Opened 6 years ago
Closed 6 years ago
#15443 closed defect (fixed)
Random time outs in ecm.py
Reported by:  vbraun  Owned by:  

Priority:  major  Milestone:  sage6.2 
Component:  number theory  Keywords:  
Cc:  was, robertwb, roed, jpflori  Merged in:  
Authors:  Volker Braun  Reviewers:  François Bissey 
Report Upstream:  N/A  Work issues:  
Branch:  383520e (Commits)  Commit:  383520e4ff6269b391b5e9fd474349b06d9de156 
Dependencies:  Stopgaps: 
Description
Infrequently, I get this doctest failure:
sage t long src/sage/interfaces/ecm.py Timed out ********************************************************************** Tests run before process (pid=8764) timed out: sage: f = ECM() ## line 169 ## sage: n = 508021860739623467191080372196682785441177798407961 ## line 170 ## sage: f.one_curve(n, B1=10000, sigma=11) ## line 171 ## [1, 508021860739623467191080372196682785441177798407961] sage: f.one_curve(n, B1=10000, sigma=1022170541) ## line 173 ## [79792266297612017, 6366805760909027985741435139224233] sage: n = 432132887883903108009802143314445113500016816977037257 ## line 175 ## sage: f.one_curve(n, B1=500000, algorithm="P1") ## line 176 ## [67872792749091946529, 6366805760909027985741435139224233] sage: n = 2088352670731726262548647919416588631875815083 ## line 178 ## sage: f.one_curve(n, B1=2000, algorithm="P+1", x0=5) ## line 179 ## [328006342451, 6366805760909027985741435139224233] sage: sig_on_count() ## line 181 ## 0 sage: f = ECM() ## line 241 ## sage: n = 508021860739623467191080372196682785441177798407961 ## line 242 ## sage: f.find_factor(n) ## line 243 ## [79792266297612017, 6366805760909027985741435139224233] sage: f=2^2^14+1 ## line 247 ## sage: ecm.find_factor(f) ## line 248 ## sage: sig_on_count() ## line 252 ## 0 sage: ecm.factor(602400691612422154516282778947806249229526581) ## line 333 ## [45949729863572179, 13109994191499930367061460439] sage: ecm.factor((2^197 + 1)/3) # takes a long time ## line 336 ##
Attachments (5)
Change History (48)
comment:1 Changed 6 years ago by
comment:2 Changed 6 years ago by
In fact, the problematic doctest is factoring (2^197 + 1)/3
. Usually, this yields from ecm:
Factor found in step 2: 197002597249 Found probable prime factor of 12 digits: 197002597249 Composite cofactor 339872432034468861533158743041639097889948066859 has 48 digits
But randomly (and rather unlikely):
Factor found in step 2: 265748496095531068869578877937 Found composite factor of 30 digits: 265748496095531068869578877937 Probable prime cofactor 251951573867253012259144010843 has 30 digits
So this is the origin of the prime 251951573867253012259144010843, which is then subsequently factored (but apparently very slowly).

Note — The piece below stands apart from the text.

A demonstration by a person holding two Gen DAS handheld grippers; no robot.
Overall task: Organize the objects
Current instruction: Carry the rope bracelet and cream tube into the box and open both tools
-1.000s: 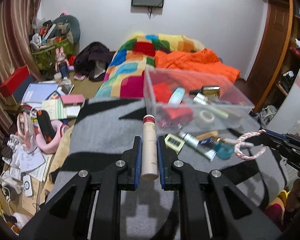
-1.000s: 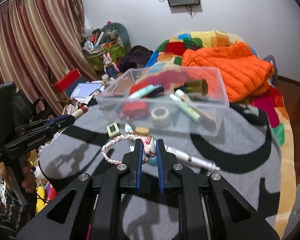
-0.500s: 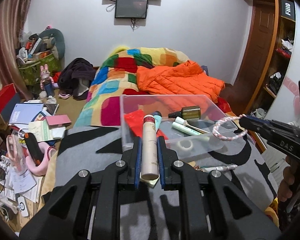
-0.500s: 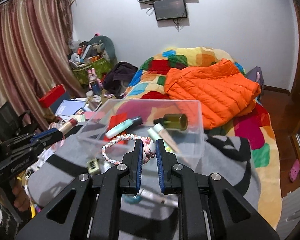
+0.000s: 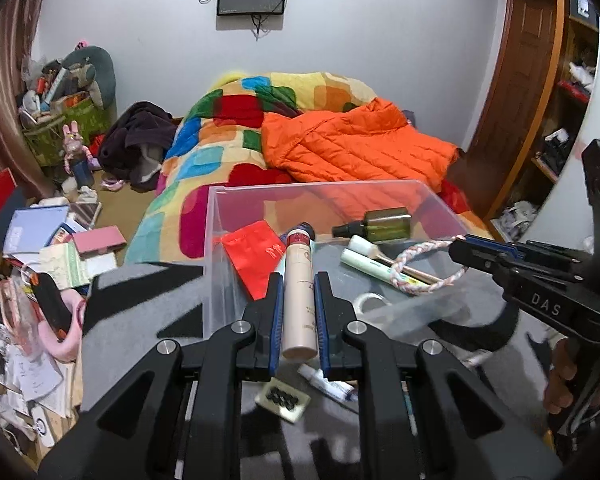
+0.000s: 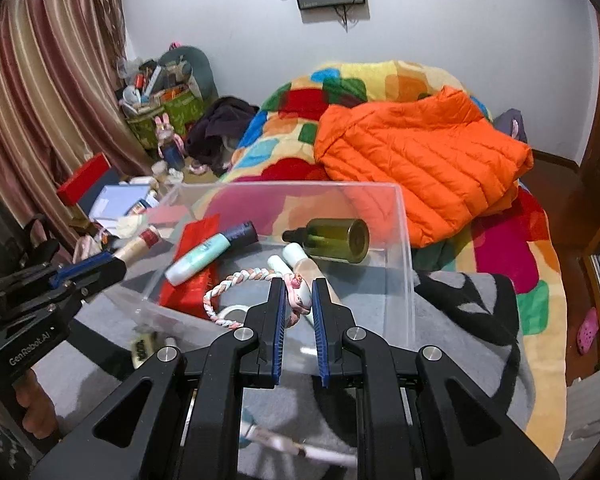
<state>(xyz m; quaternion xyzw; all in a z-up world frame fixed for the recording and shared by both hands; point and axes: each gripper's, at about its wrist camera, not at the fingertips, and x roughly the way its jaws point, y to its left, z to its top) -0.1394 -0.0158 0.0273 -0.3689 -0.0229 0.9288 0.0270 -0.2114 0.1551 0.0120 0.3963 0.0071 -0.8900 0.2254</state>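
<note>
Clear bin, two loads poised above it.
Clear rectangular plastic bin (image 5: 440, 204), centre frame, on grey-black blanket (image 5: 140, 300). Left gripper (image 5: 299, 312) clamps a cream cylindrical bottle with red cap (image 5: 298, 280), nose over the bin's near wall. Right gripper (image 6: 298, 312) pinches a pink-white braided rope ring (image 6: 236, 282) above the bin. Risk: bottle released early could strike the near wall and fall outside; ring may snag a jaw.

A: Cream cylindrical bottle with red cap (image 5: 299, 296) — pose?
B: Lengthwise, clamped, over the clear plastic bin (image 5: 220, 216).
A: Pink-and-white braided rope ring (image 6: 236, 288)?
B: Pinched, hanging above the bin's contents.
</note>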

comment:3 Changed 6 years ago by
Fun find: run ecm find_factor()
on a prime:
sage: f = ECM() sage: f.find_factor(3)
OMG zombies everywhere!
comment:4 Changed 6 years ago by
Thanks for the analysis! Just a question: do you plan to write a patch (if not, I might).
comment:5 Changed 6 years ago by
In working on it!
comment:6 Changed 6 years ago by
 Branch set to u/vbraun/ecm_cleanup
comment:7 Changed 6 years ago by
 Commit set to 998126dbd22d30eb34b46a0f122f9d62a9f861c9
Branch pushed to git repo; I updated commit sha1. New commits:
998126d  actually fix the source of the random (but unlikely) doctest failures 
comment:8 Changed 6 years ago by
 Cc was robertwb added
 Status changed from new to needs_review
I haven't found any other issue in repeated testing, ready for review!

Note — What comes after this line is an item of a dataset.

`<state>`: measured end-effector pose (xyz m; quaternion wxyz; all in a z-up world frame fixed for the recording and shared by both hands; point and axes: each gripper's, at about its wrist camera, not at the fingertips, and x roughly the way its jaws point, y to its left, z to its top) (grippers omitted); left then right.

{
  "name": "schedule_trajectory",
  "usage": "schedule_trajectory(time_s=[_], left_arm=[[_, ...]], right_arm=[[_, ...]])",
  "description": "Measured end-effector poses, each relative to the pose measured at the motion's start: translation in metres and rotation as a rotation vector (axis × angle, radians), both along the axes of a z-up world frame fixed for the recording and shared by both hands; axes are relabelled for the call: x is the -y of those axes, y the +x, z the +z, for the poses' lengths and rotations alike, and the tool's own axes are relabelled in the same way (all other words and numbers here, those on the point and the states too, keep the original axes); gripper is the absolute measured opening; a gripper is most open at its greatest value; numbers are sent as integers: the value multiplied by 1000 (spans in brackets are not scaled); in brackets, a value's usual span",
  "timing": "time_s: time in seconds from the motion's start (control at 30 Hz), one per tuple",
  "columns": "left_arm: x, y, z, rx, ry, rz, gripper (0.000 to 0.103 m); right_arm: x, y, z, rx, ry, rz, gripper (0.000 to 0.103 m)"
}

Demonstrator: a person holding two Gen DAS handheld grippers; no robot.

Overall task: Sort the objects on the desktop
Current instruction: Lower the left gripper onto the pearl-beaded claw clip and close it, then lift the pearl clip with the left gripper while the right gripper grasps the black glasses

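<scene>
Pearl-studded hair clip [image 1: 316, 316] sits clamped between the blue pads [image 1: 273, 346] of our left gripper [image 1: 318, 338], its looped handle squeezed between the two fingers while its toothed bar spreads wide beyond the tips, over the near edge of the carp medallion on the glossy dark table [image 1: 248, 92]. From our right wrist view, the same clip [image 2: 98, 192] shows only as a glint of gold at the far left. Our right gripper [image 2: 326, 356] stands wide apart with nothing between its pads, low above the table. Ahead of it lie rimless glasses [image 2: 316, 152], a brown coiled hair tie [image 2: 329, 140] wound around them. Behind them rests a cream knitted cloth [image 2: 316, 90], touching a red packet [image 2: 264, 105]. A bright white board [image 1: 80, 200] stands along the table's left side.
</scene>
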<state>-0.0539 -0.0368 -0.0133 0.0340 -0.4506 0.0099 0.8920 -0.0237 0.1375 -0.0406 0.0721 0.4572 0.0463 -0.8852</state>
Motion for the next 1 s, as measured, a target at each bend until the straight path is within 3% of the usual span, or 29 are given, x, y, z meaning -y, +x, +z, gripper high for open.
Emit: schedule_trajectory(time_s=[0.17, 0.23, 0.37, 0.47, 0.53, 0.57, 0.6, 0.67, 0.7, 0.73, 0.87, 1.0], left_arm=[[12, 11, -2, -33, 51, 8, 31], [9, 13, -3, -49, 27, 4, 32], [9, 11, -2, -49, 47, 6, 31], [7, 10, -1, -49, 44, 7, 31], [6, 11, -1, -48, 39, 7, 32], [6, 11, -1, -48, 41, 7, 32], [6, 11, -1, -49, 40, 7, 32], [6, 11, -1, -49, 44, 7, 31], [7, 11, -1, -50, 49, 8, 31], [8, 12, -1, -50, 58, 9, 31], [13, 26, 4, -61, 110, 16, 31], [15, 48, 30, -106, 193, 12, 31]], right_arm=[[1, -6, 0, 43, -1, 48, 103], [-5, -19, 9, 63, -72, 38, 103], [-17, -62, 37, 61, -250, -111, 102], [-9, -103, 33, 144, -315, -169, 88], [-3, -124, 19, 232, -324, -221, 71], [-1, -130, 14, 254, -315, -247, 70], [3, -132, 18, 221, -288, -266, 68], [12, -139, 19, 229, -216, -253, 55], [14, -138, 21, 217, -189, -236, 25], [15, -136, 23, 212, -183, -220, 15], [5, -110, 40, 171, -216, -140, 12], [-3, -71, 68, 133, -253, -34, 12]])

comment:9 Changed 6 years ago by
So I got 6.0_beta4 built and I tested sage/interfaces/ecm.py a thousand time. The last one (number 1000) failed :(
Running doctests with ID 20131211125950efe5883e. Doctesting 1 file. sage t long local/lib/python2.7/sitepackages/sage/interfaces/ecm.py ********************************************************************** File "local/lib/python2.7/sitepackages/sage/interfaces/ecm.py", line 606, in sage.interfaces.ecm.ECM.get_last_params Failed example: ecm.factor((2^197 + 1)/3) # long time Expected: [197002597249, 1348959352853811313, 251951573867253012259144010843] Got: [197002597249, 339872432034468861533158743041639097889948066859] ********************************************************************** 1 item had failures: 1 of 3 in sage.interfaces.ecm.ECM.get_last_params [43 tests, 1 failure, 6.84 s]  sage t long local/lib/python2.7/sitepackages/sage/interfaces/ecm.py # 1 doctest failed  Total time for all tests: 6.9 seconds cpu time: 0.1 seconds cumulative wall time: 6.8 seconds
How uncool is that.
comment:10 Changed 6 years ago by
You don't happen to have a strace of the failed attempt?
comment:11 Changed 6 years ago by
No haven't thought of that. I am doing another run right now to see if I can reproduce it. But I will do that if I can reproduce it. The other thing that struck me is that the time to run the test is highly variable from 3 to 10 seconds and I have no idea why that would be.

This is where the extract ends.